Exactly as written, transcribe the data from its opening line through the line containing "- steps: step". Leave every picture out.

----- SOURCE MATERIAL -----

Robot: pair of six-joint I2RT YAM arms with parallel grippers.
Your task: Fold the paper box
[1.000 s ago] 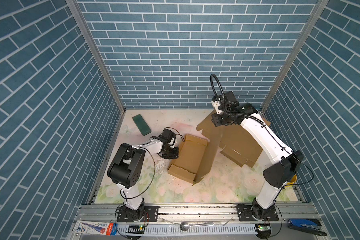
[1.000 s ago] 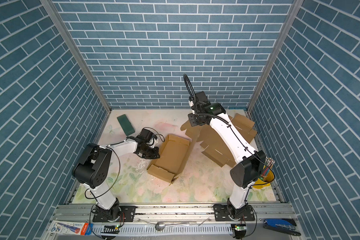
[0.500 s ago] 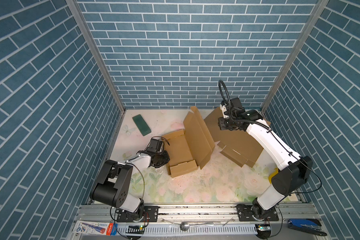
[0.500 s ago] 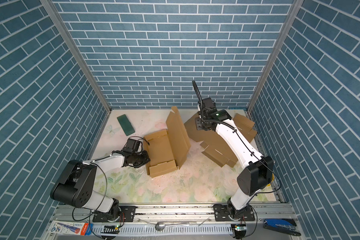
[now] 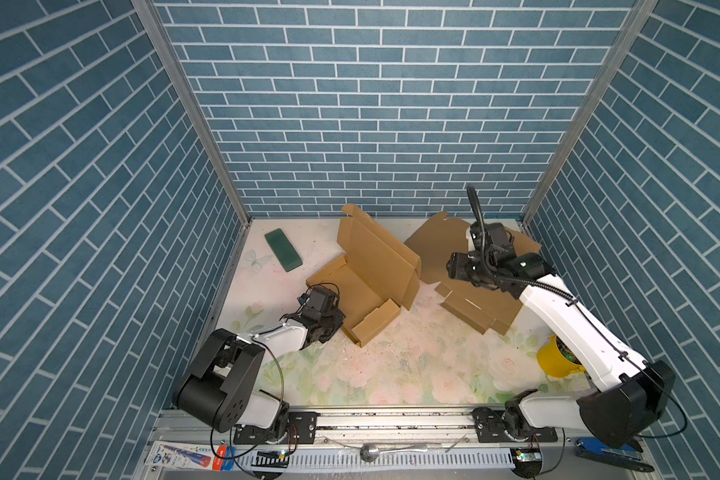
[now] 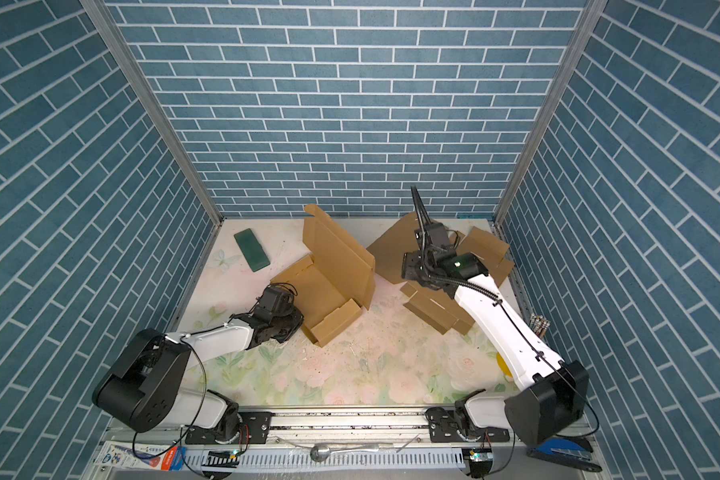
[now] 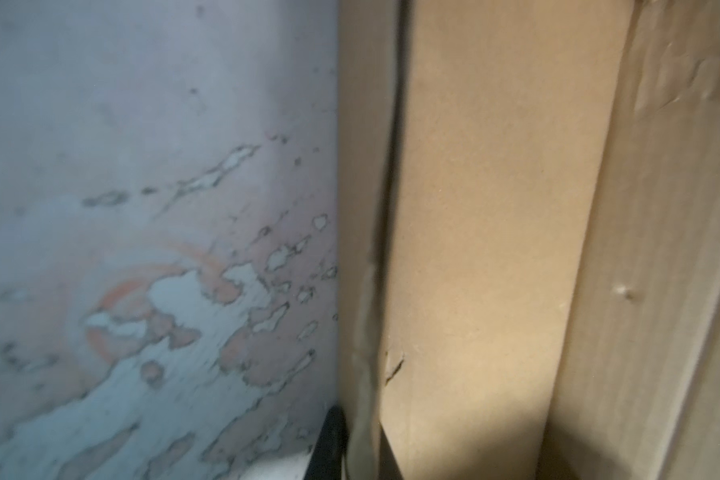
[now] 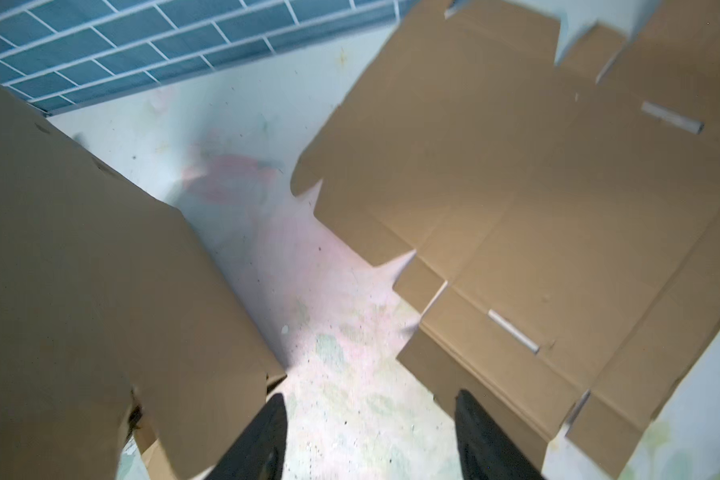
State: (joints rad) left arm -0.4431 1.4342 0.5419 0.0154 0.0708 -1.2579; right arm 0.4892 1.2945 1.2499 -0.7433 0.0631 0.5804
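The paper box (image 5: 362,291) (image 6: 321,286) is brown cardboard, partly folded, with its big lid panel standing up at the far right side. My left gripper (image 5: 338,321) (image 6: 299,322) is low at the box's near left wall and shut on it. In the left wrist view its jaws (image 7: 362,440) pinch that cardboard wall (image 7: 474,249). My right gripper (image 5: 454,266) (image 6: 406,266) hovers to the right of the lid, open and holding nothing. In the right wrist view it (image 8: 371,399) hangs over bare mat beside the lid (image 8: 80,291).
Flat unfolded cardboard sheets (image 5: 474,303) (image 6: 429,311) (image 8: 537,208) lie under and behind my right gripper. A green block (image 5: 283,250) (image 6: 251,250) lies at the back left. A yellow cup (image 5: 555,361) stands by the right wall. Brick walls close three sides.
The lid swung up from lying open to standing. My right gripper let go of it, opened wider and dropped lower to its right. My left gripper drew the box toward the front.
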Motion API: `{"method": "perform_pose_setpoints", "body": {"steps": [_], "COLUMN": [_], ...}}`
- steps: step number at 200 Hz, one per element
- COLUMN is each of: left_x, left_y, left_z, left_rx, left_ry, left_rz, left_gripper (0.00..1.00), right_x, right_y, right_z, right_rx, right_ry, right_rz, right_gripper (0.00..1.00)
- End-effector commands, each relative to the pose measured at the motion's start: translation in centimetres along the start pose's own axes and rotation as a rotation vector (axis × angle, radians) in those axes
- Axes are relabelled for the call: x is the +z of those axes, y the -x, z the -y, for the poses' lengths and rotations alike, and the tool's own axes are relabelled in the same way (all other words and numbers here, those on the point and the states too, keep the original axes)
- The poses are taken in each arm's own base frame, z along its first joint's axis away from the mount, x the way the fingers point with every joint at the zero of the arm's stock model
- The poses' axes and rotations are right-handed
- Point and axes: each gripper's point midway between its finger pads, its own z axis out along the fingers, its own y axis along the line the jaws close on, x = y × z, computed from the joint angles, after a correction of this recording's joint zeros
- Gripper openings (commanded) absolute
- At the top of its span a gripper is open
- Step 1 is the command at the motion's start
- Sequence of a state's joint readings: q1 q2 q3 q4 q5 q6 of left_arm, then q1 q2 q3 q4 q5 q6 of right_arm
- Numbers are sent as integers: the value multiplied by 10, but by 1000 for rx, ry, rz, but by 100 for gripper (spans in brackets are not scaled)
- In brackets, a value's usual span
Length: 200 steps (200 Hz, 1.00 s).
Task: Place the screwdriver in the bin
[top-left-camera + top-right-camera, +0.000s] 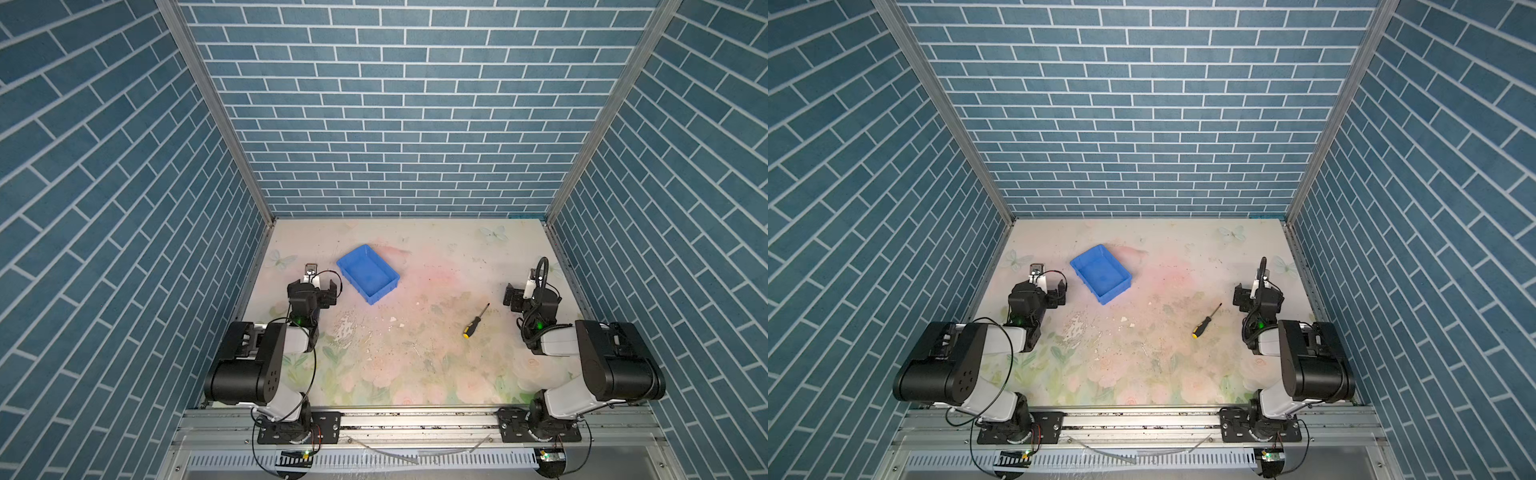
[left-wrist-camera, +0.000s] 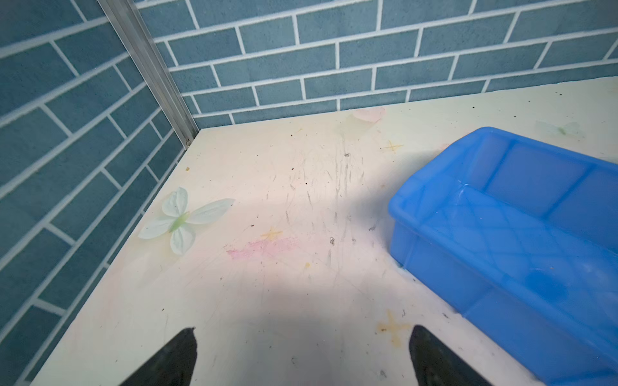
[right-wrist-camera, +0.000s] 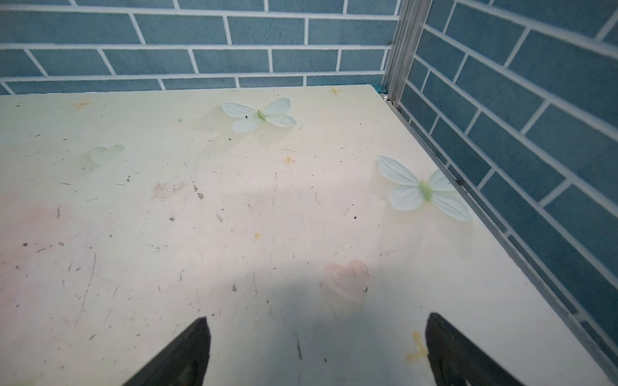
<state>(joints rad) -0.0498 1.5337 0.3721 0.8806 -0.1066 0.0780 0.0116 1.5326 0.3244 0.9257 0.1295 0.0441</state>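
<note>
The screwdriver (image 1: 475, 322) (image 1: 1206, 321), with a yellow-and-black handle and a thin dark shaft, lies flat on the table right of centre, its shaft pointing away toward the back. The bin (image 1: 368, 272) (image 1: 1100, 273), a shallow bright blue tray, sits empty at the back left, turned at an angle. My left gripper (image 1: 313, 291) (image 1: 1040, 291) (image 2: 302, 329) hovers open just left of the bin (image 2: 518, 240), nothing between its fingers. My right gripper (image 1: 525, 297) (image 1: 1258, 297) (image 3: 317, 317) is open over bare table, right of the screwdriver, which the right wrist view does not show.
Blue brick-pattern walls (image 1: 407, 124) close in the table at the back and on both sides. Pale butterfly prints (image 3: 423, 190) (image 2: 180, 217) decorate the scuffed floral tabletop. A few small white chips (image 1: 392, 320) lie near the middle. A metal rail (image 1: 415, 419) runs along the front edge.
</note>
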Motion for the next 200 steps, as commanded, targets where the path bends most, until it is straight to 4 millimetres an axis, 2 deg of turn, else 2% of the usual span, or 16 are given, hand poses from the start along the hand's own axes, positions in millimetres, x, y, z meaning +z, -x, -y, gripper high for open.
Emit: {"method": "perform_pose_setpoints", "body": {"steps": [1, 119, 178, 200], "left_x": [1, 1, 0, -5], "left_y": [4, 5, 4, 12], "left_z": [-1, -2, -3, -5], "left_rx": [-7, -8, -11, -15], "left_ry": [-1, 0, 7, 13], "left_rz": [11, 12, 16, 34], "left_gripper": [100, 100, 100, 100], "right_x": [5, 8, 7, 6], "right_y": [15, 15, 16, 19], "right_z": [0, 7, 18, 16], "right_rx": [-15, 12, 34, 30], "right_ry": [5, -20, -82, -70], "right_rz": [31, 13, 15, 16], "right_gripper": [99, 99, 99, 99]}}
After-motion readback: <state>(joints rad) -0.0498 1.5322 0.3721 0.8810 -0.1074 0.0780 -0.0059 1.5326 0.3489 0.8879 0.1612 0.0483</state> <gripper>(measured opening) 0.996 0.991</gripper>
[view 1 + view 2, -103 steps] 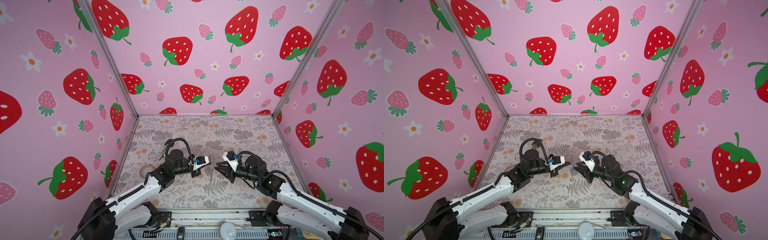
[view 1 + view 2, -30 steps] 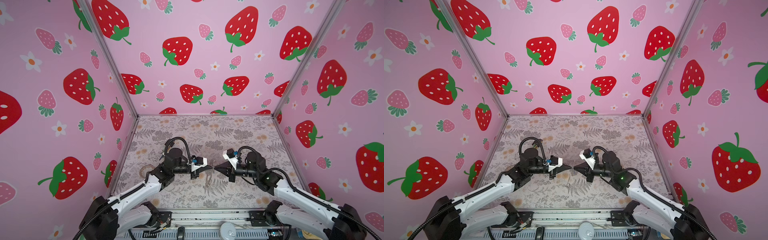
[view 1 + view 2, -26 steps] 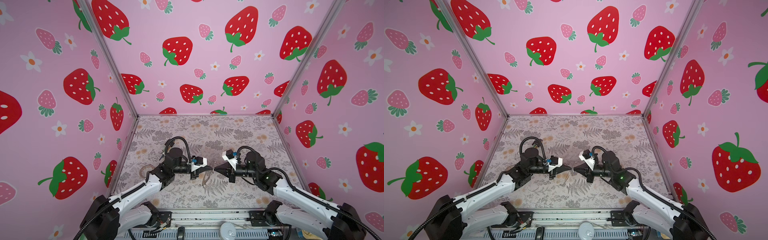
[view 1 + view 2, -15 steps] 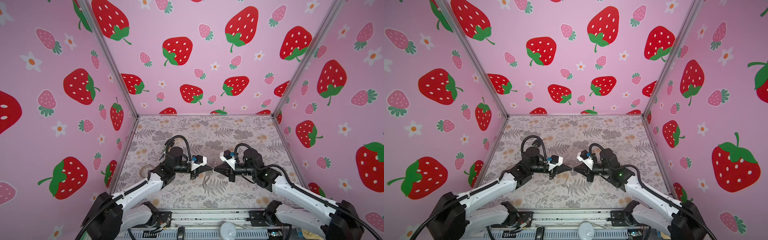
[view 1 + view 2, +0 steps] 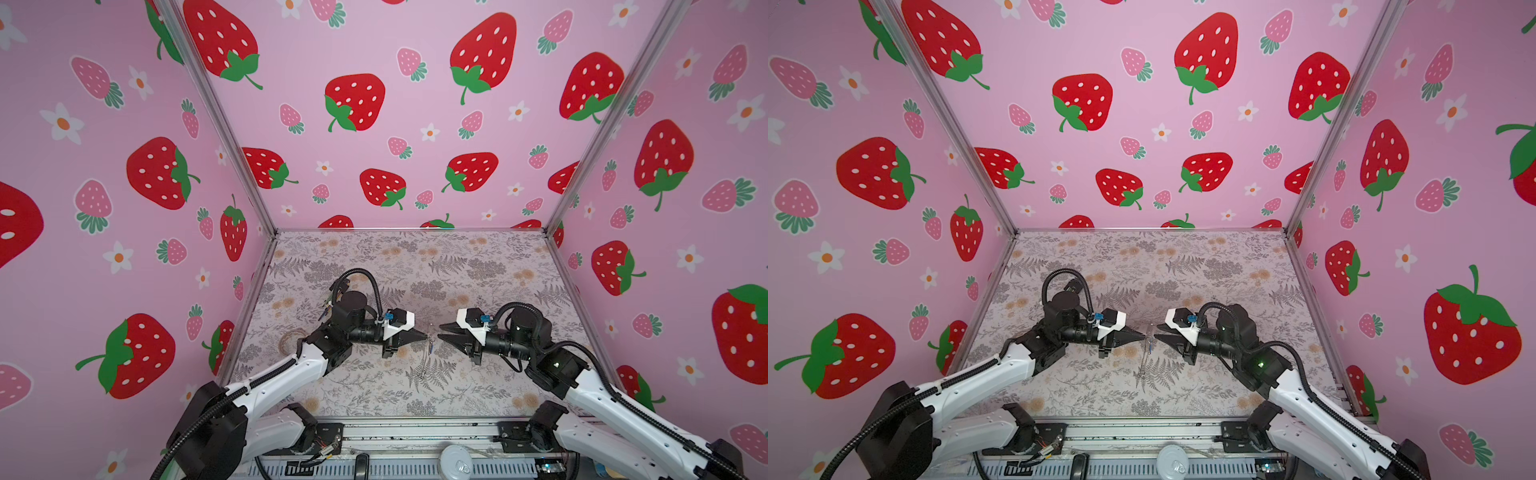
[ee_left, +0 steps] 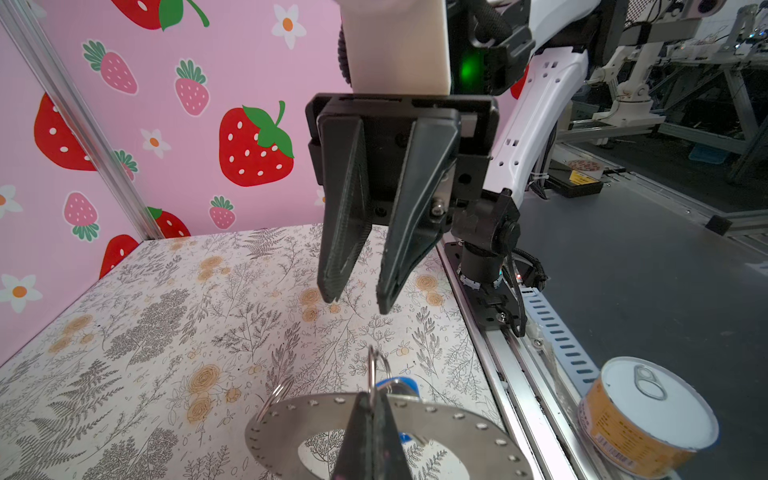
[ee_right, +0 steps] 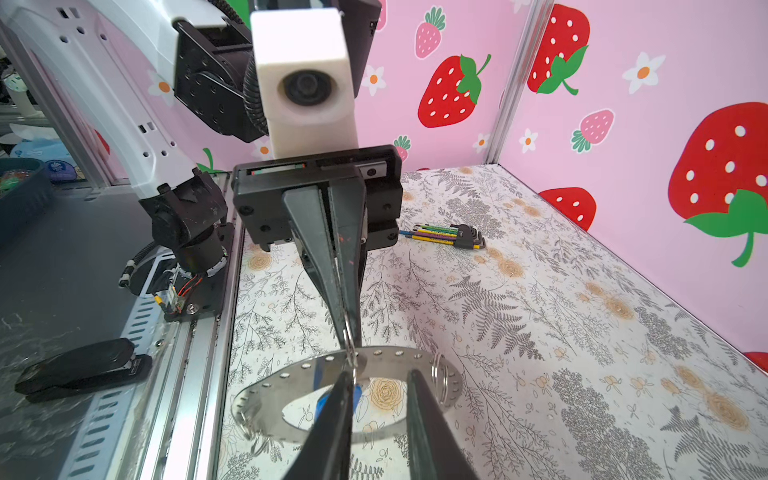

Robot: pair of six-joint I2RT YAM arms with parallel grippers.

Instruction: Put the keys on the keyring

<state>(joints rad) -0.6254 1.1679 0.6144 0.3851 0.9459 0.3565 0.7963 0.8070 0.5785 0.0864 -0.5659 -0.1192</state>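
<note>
My left gripper (image 5: 424,335) (image 5: 1143,335) is shut on the small wire loop (image 6: 376,365) at the rim of the keyring (image 6: 457,419), a flat grey disc with a wide hole and a row of rim holes. The keyring (image 5: 424,359) hangs below the tips, above the table. The key's blue head (image 6: 401,384) sits right behind that loop and shows through the hole (image 7: 324,405). My right gripper (image 5: 441,330) (image 7: 380,374) faces the left one a short gap away. It is open and holds nothing.
A bundle of coloured hex keys (image 7: 449,235) lies near the far wall. A pale tan coil (image 5: 291,340) sits by the left arm. A tin can (image 6: 640,419) and a black object (image 7: 83,370) lie off the mat by the front rail. Pink walls close three sides.
My right gripper has opened and drawn back to the right, away from the left gripper's tips. The left gripper stays shut with the keyring hanging from it.
</note>
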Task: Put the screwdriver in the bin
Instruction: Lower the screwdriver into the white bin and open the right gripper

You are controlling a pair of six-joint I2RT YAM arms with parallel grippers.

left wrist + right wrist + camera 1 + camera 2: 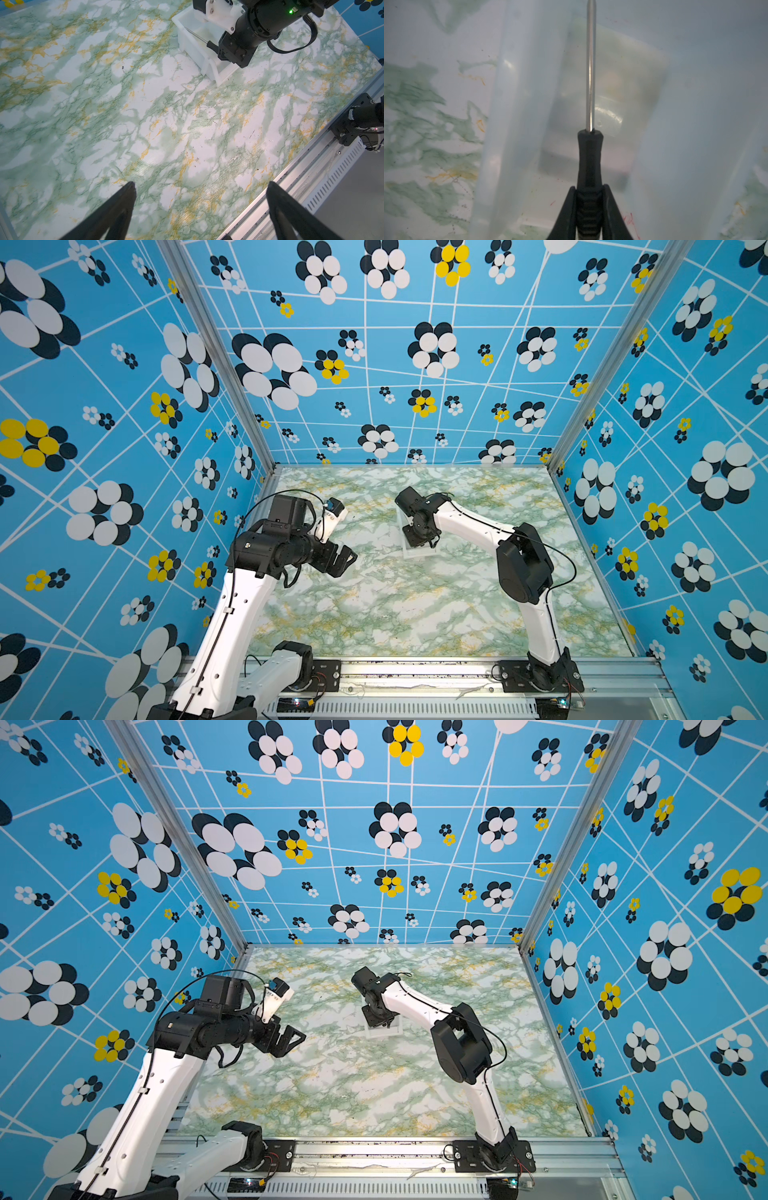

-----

◆ **FINISHED EXERCISE**:
Robot: pair of six-joint I2RT YAM arms with parallel grippers.
Your task: Fold the paper box
[1.000 s ago] 
[1.000 s ago] 
[0.500 s ago] 
[0.500 s ago] 
[now] 
[now] 
[now] 
[now] 
State: (joints rad) left arm -0.4431 1.4342 0.5419 0.0154 0.0708 -1.2579; right arm 0.4892 1.2945 1.2499 -0.7433 0.0631 0.5804
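The paper box (image 5: 362,291) (image 6: 321,286) is brown cardboard, partly folded, with its big lid panel standing up at the far right side. My left gripper (image 5: 338,321) (image 6: 299,322) is low at the box's near left wall and shut on it. In the left wrist view its jaws (image 7: 362,440) pinch that cardboard wall (image 7: 474,249). My right gripper (image 5: 454,266) (image 6: 406,266) hovers to the right of the lid, open and holding nothing. In the right wrist view it (image 8: 371,399) hangs over bare mat beside the lid (image 8: 80,291).
Flat unfolded cardboard sheets (image 5: 474,303) (image 6: 429,311) (image 8: 537,208) lie under and behind my right gripper. A green block (image 5: 283,250) (image 6: 251,250) lies at the back left. A yellow cup (image 5: 555,361) stands by the right wall. Brick walls close three sides.
The lid swung up from lying open to standing. My right gripper let go of it, opened wider and dropped lower to its right. My left gripper drew the box toward the front.
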Motion API: `{"method": "perform_pose_setpoints", "body": {"steps": [_], "COLUMN": [_], ...}}`
- steps: step number at 200 Hz, one per element

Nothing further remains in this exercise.